Return every line of the records that includes the string "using".
<<<<
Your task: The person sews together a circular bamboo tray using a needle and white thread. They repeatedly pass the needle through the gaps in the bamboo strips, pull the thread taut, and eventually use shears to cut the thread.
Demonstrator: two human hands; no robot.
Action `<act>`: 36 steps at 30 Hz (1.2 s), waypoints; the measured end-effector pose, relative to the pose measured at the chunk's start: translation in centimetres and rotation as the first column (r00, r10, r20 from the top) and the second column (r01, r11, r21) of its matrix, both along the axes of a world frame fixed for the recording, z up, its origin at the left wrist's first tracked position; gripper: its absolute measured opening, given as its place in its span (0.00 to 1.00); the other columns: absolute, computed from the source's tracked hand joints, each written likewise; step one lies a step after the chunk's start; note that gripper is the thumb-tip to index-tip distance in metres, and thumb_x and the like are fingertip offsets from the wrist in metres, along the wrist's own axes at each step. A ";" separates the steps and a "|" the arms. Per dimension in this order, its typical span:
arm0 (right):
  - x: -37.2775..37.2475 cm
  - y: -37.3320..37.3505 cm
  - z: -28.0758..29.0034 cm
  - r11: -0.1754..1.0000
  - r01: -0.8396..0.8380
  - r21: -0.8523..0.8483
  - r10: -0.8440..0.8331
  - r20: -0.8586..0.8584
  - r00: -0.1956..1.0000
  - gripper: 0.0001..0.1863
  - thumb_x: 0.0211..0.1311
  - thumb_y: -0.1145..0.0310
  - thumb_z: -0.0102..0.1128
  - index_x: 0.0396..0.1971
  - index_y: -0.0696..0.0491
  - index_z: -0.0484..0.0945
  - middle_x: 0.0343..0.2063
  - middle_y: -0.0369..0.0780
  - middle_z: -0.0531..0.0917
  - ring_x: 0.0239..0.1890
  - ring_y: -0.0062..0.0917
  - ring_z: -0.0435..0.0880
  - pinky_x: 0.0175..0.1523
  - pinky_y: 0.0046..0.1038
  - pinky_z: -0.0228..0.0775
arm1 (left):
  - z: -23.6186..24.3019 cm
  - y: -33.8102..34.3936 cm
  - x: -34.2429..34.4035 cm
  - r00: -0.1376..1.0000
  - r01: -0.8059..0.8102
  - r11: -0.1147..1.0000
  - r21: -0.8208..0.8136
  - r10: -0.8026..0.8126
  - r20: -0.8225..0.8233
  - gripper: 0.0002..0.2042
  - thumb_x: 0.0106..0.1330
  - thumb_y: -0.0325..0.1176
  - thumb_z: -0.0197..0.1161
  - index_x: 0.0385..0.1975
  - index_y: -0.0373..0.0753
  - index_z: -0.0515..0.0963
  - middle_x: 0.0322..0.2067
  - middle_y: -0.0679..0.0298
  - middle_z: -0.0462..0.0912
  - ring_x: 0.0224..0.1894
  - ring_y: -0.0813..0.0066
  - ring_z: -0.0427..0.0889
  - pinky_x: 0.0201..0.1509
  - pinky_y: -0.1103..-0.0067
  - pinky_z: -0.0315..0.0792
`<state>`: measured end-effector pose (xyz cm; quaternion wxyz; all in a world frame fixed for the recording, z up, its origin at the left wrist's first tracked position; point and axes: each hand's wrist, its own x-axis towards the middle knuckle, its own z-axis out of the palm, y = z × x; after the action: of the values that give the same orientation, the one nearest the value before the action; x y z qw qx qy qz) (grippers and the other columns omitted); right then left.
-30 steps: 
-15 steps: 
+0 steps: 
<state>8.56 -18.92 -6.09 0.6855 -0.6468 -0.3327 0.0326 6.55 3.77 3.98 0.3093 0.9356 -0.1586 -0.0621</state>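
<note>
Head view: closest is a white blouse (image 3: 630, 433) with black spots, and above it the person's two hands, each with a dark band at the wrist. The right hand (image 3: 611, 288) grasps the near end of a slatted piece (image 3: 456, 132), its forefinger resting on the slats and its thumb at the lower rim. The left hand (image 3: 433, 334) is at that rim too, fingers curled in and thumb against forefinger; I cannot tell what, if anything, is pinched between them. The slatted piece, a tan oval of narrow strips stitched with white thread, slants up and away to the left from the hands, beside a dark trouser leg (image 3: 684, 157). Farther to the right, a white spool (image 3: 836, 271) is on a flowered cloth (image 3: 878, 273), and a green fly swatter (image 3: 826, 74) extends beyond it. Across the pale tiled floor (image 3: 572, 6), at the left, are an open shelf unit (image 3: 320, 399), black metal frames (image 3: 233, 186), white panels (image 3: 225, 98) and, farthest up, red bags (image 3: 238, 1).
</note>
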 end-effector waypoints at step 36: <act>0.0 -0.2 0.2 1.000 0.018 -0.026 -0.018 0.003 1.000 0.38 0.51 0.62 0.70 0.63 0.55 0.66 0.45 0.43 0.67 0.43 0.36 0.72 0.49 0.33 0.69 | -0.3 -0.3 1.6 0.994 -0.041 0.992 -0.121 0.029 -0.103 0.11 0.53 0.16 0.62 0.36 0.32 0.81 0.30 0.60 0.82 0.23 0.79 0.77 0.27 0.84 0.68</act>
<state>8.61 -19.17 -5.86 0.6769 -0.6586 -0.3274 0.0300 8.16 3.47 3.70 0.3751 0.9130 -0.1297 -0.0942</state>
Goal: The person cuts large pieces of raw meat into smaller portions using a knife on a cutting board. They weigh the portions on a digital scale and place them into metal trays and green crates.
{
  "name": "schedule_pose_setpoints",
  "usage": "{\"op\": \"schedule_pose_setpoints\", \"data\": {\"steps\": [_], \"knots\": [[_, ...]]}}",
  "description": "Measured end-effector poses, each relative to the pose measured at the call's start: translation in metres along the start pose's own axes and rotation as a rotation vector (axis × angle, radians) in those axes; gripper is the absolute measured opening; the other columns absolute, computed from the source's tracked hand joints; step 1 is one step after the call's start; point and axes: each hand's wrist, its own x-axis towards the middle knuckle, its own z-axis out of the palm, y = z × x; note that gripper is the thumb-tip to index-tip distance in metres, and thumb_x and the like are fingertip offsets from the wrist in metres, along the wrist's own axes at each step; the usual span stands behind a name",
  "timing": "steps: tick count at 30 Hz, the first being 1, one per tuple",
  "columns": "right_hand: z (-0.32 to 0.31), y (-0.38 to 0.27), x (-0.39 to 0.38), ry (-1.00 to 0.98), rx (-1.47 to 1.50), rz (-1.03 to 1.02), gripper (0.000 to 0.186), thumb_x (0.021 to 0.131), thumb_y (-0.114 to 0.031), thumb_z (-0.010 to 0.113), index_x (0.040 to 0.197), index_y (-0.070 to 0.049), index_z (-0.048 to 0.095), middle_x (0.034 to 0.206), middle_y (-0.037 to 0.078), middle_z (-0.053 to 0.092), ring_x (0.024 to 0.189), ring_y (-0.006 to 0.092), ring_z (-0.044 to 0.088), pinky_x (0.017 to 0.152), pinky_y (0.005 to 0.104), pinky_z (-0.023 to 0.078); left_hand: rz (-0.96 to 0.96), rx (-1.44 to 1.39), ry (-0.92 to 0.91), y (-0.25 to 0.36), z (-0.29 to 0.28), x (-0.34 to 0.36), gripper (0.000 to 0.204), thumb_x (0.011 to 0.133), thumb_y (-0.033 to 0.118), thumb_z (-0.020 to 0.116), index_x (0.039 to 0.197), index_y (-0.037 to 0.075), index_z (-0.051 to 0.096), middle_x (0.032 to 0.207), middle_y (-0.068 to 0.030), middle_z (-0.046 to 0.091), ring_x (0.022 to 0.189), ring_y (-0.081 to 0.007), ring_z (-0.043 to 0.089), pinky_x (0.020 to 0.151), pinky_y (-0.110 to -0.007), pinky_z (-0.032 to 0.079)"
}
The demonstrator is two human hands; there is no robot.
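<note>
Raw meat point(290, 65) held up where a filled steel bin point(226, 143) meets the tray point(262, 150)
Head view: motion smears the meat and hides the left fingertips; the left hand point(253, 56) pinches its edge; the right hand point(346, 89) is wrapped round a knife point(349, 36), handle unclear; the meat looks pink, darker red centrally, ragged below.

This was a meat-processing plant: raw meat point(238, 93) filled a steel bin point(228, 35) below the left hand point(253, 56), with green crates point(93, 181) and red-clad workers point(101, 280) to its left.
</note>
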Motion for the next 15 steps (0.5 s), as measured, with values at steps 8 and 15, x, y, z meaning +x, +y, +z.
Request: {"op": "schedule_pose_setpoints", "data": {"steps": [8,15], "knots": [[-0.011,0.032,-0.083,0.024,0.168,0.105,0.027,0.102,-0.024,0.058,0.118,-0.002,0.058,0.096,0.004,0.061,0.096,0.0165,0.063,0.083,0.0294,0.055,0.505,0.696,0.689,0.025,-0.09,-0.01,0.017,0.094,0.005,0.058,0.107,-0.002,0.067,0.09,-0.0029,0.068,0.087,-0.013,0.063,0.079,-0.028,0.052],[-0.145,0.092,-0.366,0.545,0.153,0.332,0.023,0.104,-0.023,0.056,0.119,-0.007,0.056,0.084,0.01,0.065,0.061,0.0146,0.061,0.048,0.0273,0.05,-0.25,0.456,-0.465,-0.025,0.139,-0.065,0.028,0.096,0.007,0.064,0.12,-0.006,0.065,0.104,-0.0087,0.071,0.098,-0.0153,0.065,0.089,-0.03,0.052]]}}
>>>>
▸ **Result of this task**
Your task: The person sews together a circular bamboo tray using a needle and white thread. They repeatedly pass the needle through the gaps in the bamboo strips, pull the thread taut, and eventually use shears to cut the thread.
Goal: The person cuts large pieces of raw meat into smaller portions using a knife on a cutting board. They weigh the portions on a digital scale and place them into metal trays and green crates.

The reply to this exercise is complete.